Facing strong population growth, limited housing stock, and high house prices, governments in New South Wales and Victoria are looking at ways to encourage developers to invest in apartment blocks that would be entirely available for rent.
The concept, known as “build-to-rent,” has gained prominence in the most expensive cities in the United Kingdom, the United States, Japan, and parts of Europe, but has yet to gain a foothold in Australia.
Build-to-rent is virtually unknown in Oz partly because the tax system encourages investment in the residential sector via generous capital gains tax discounts and negative gearing.
“Perhaps it is the stronger ethos of home ownership,” Matthew Palm, a research fellow at University of Melbourne, told The Guardian.

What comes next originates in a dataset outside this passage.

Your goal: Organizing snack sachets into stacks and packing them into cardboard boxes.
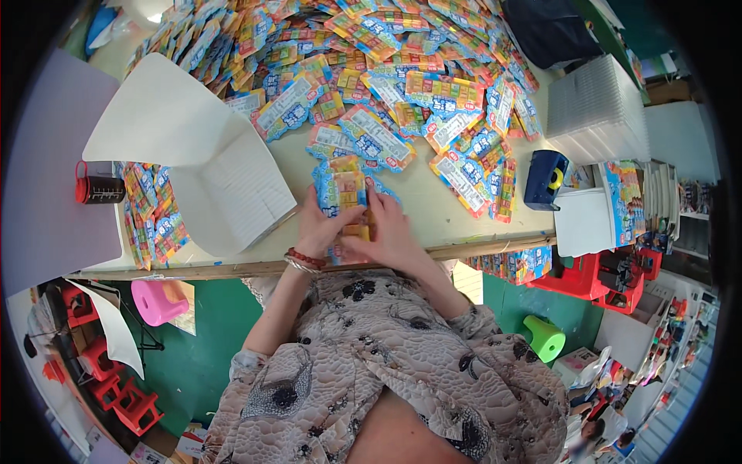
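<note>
Near the table's front edge I hold a blue-and-orange packet (340, 190) with rows of small coloured blocks. My left hand (317, 226) wraps its left side, the thumb across its front. At its right edge my right hand (392, 233) has its fingers bent around it, with the thumb near the lower end. Part of the packet is hidden behind both thumbs. Just beyond it lies another packet (376, 138) of the same kind, label side up. Farther back, a large heap of such packets (371, 37) covers the table.
To the left stand a white open carton (232, 182), more packets (154, 203) and a dark bottle (104, 189) with a red lid. On the right are a navy tape dispenser (543, 181) and stacked clear trays (599, 108). A wooden edge (495, 246) borders the table in front.
</note>
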A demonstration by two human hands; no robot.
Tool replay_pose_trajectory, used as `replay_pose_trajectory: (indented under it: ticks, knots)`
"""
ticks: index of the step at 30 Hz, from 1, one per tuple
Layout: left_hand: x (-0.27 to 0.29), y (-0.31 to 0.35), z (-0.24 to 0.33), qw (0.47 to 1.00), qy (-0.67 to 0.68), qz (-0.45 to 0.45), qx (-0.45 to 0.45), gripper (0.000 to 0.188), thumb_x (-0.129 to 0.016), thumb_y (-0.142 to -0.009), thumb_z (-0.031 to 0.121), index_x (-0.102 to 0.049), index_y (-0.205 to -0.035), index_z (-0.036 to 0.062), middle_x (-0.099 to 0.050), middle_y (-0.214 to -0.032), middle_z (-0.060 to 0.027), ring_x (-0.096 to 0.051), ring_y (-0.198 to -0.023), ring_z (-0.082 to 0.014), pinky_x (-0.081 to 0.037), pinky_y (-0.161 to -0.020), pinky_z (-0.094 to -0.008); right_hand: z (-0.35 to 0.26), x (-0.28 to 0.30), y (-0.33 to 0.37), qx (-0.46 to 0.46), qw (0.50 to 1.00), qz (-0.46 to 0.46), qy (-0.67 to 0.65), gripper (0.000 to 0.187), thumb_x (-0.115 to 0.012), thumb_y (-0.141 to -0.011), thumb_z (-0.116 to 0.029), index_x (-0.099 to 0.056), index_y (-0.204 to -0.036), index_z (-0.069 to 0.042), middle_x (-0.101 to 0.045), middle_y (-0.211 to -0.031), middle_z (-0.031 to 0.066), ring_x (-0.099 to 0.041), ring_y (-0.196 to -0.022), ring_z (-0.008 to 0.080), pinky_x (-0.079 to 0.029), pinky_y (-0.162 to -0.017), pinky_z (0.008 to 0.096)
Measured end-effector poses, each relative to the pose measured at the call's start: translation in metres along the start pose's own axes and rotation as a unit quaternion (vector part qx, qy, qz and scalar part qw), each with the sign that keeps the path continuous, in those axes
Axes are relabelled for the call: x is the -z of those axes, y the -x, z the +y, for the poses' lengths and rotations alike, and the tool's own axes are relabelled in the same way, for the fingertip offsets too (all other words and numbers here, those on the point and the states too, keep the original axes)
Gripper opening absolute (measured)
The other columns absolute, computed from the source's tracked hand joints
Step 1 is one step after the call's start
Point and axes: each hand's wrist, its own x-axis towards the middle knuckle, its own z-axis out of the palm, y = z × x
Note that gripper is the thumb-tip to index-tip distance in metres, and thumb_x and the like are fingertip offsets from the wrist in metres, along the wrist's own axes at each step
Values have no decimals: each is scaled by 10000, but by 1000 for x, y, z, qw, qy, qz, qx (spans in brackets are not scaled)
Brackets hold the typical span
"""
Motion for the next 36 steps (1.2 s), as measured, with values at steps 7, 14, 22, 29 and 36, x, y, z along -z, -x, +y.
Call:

He added that tax laws skew in favour of owner-occupiers and individual residential property investors.
More importantly, Australia lacks coherent and stable subsidy programs for affordable housing compared to other developed countries.
With the residential property sector showing signs of cooling, and data indicating that the long-term rental market is growing, big developers are reconsidering the idea of build-to-rent.
Although Australia’s largest property developer, Meriton’s Harry Tribuoff, has dismissed build-to-rent, saying it isn’t profitable enough, the Property Council of Australia and several large developers, including Mirvac and Grocon, are talking to the Berejiklian and Andrews governments about possible projects.
“It’s a recognition that people are renting for longer or renting for their entire lives,” Ken Morrison, chief executive of the Property Council of Australia, told The Guardian. “The institutional investors want continued income; the renter wants a stable place to live.”
Morrison acknowledges that until now, there has been a lack of returns from residential rents compared with commercial property, as well as developing property to sell. However, things are getting closer to the break-even point, with changes to tax laws and growing access to subsidies for affordable housing making such projects increasingly viable, particularly for superannuation and offshore pension funds.
“Build-to-rent projects usually have to be built to scale and have at least 100 units to support the infrastructure needed, which would include an onsite manager, Morrison said.